Эту скорбную службу они высидели до конца, как хотелось Главному, и за то, наверно, и были все прощены. Пожалуй, останься с ними Ингус, и он бы её высидел, и тоже б его простили. Ужасно всех придавило, как всё нелепо вышло с Ингусом; даже Джульбарс, который к нему всегда ревновал, и тот в себя не мог прийти, считал, что это его недосмотр. Но больше всех поразило то, что случилось, инструктора. После собачьего бунта он ходил как оглушённый. Он стал путаться в собачьих кличках, говорил, например, Байкалу или Грому: «Ко мне, Ингус!» — и удивлялся, что они его не слушаются. Ему всюду мерещился Ингус, постоянно он его высматривал в стае, хотя собаки давно уже сообщили инструктору, что Ингус лежит за проволокой с куском брезента в пасти, который пришлось вырезать, потому что он так и не отдал его своими «неокрепшими» клыками, а хозяевам лень было дробить ему челюсти ломом.

Так и не дождавшись своего любимца, инструктор вот что придумал: стал сам изображать Ингуса. В самом деле, в нём появилось что-то ингусовское: та же мечтательность, задумчивость, безотчётность поступков; он даже и бегал теперь на четырёх, пританцовывая, как Ингус. И всё больше эта игра захватывала инструктора, всё чаще он говорил: «Внимание, показываю!», и показывал, как если б это делал Ингус, и всё лучше у него получалось, — а однажды он взял да и проделал это в караулке: о чём-то заспорив с хозяевами, вдруг опустился на четвереньки и залаял на Главного. Так, с лаем, он и вышел в дверь, открывши её лбом. Хозяев он рассмешил до слёз, но когда они отреготались и решили всё-таки поискать инструктора — где же они его нашли? Он забрался в Ингусову кабину и вызверился на них с порога, рыча и скаля зубы.

— Я Ингус, поняли? Ингус! — выкрикивал он свои последние человеческие слова. — Я не собаковод, не кинолог, я больше не человек. Я теперь — Ингус! Гав! Гав!

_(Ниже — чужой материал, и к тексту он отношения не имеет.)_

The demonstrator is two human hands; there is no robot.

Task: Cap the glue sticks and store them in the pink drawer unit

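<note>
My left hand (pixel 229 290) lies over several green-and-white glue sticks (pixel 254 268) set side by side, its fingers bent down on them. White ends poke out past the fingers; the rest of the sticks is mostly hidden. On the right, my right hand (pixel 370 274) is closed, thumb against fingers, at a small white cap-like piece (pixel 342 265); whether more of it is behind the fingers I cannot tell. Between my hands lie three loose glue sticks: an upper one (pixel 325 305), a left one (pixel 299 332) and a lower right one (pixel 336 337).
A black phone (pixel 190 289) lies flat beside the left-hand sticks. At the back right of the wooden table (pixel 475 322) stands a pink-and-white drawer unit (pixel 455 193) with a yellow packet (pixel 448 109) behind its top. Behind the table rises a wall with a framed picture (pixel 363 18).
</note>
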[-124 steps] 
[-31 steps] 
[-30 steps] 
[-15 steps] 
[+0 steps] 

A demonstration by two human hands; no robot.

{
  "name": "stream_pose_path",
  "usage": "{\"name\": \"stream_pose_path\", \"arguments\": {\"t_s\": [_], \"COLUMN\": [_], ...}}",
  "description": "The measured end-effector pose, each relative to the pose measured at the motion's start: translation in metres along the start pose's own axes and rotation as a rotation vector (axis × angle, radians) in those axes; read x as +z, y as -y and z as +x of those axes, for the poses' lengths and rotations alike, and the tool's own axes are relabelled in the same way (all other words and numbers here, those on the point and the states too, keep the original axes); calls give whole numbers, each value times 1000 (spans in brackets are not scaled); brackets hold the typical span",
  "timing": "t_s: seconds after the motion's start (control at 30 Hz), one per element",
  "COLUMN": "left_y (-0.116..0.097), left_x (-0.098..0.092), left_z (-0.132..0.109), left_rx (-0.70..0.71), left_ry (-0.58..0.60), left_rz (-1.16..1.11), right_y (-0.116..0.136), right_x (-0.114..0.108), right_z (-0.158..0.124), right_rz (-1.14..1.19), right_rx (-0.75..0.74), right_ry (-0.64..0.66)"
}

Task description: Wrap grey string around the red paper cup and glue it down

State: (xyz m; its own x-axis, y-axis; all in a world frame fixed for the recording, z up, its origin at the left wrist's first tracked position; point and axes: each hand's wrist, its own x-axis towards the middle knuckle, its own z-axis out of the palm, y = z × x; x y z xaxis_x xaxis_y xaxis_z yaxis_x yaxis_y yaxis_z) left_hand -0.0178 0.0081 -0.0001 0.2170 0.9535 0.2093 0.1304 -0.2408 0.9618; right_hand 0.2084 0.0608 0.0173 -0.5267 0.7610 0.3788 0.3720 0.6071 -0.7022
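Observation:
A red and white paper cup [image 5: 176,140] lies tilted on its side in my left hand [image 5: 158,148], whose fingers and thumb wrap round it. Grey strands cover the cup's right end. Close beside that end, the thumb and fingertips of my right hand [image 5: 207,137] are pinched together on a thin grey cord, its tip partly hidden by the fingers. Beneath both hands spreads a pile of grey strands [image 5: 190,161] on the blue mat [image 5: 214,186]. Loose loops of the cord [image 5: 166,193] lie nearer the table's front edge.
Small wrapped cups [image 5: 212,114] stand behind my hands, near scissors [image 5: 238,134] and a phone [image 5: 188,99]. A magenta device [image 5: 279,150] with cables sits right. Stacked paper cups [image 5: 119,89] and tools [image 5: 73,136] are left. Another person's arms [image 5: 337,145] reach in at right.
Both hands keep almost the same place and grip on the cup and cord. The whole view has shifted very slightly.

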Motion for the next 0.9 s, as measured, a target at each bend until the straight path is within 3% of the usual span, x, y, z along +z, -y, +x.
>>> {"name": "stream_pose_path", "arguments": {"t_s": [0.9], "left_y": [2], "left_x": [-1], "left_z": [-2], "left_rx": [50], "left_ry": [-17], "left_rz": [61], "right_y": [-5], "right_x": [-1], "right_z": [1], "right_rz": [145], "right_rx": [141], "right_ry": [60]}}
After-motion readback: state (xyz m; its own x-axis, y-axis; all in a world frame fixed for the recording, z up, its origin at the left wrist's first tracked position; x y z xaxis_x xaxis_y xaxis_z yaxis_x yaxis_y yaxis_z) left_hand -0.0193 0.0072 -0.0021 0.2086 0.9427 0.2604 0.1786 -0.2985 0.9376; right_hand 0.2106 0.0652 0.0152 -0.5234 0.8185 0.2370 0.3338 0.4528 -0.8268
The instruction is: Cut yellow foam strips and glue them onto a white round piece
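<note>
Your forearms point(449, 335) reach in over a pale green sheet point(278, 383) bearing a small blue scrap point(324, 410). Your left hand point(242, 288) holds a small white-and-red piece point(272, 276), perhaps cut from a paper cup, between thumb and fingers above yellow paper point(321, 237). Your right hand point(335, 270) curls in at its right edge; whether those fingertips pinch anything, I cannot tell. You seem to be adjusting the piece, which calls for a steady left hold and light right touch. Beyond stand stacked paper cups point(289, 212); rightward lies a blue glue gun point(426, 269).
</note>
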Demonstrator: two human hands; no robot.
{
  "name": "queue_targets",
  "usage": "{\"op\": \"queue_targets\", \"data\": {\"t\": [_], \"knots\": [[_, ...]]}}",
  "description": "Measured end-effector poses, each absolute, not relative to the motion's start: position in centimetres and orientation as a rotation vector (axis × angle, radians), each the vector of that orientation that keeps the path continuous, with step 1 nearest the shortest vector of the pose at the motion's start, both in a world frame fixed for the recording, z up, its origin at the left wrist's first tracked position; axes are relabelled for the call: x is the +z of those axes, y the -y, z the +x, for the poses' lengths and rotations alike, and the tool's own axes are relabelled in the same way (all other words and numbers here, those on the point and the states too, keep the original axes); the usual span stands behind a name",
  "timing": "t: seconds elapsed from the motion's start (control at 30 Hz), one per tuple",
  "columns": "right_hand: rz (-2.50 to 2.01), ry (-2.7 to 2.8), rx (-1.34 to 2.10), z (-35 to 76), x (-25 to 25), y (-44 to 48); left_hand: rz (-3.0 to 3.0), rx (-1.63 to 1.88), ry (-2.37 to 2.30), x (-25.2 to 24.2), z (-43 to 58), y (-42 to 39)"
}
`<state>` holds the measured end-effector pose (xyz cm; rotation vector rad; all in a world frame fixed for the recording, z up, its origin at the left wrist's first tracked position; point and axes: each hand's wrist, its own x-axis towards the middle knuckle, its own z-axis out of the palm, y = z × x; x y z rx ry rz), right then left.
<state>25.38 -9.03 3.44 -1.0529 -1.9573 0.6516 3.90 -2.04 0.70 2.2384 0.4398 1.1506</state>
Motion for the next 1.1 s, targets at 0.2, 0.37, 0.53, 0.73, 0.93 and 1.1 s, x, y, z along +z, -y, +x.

И тут-то собаки впервые поняли — о чём он лает. В него переселилась душа Ингуса, вечно куда-то рвавшаяся, а теперь поманившая их за собою.

— Уйдёмте отсюда! — лаял инструктор-Ингус. — Уйдёмте все! Нам здесь не жизнь!

Хозяева связали его поводками и оставили на ночь в той же кабине, и во всю ночь не мог он успокоиться и будоражил собак своим неистовым зовом, всю ночь надрывал им души великой блазнью густых лесов, пронизанных брызжущим сквозь ветви солнцем, напоённых сладостной прохладой, обещал такие уголки, где трава им повыше темени и кончиков вздёрнутых ушей, и такие реки, где чиста вода, как слеза, и такой воздух, который не вдыхается, а пьётся, и самый громкий звук в этом воздухе — дремотное гудение шмеля; там, в заповедном этом краю, они будут жить, как вольные звери, одной неразлучной стаей, по закону братства, и больше никогда, никогда, никогда не служить человеку! Собаки засыпали и просыпались в жгучем томлении, предчувствуя дальнее путешествие, в которое отправятся утром же под руководством инструктора, — уж тут само собою решилось, что он у них будет вожаком, и даже Джульбарс не возражал, согласившись быть вторым.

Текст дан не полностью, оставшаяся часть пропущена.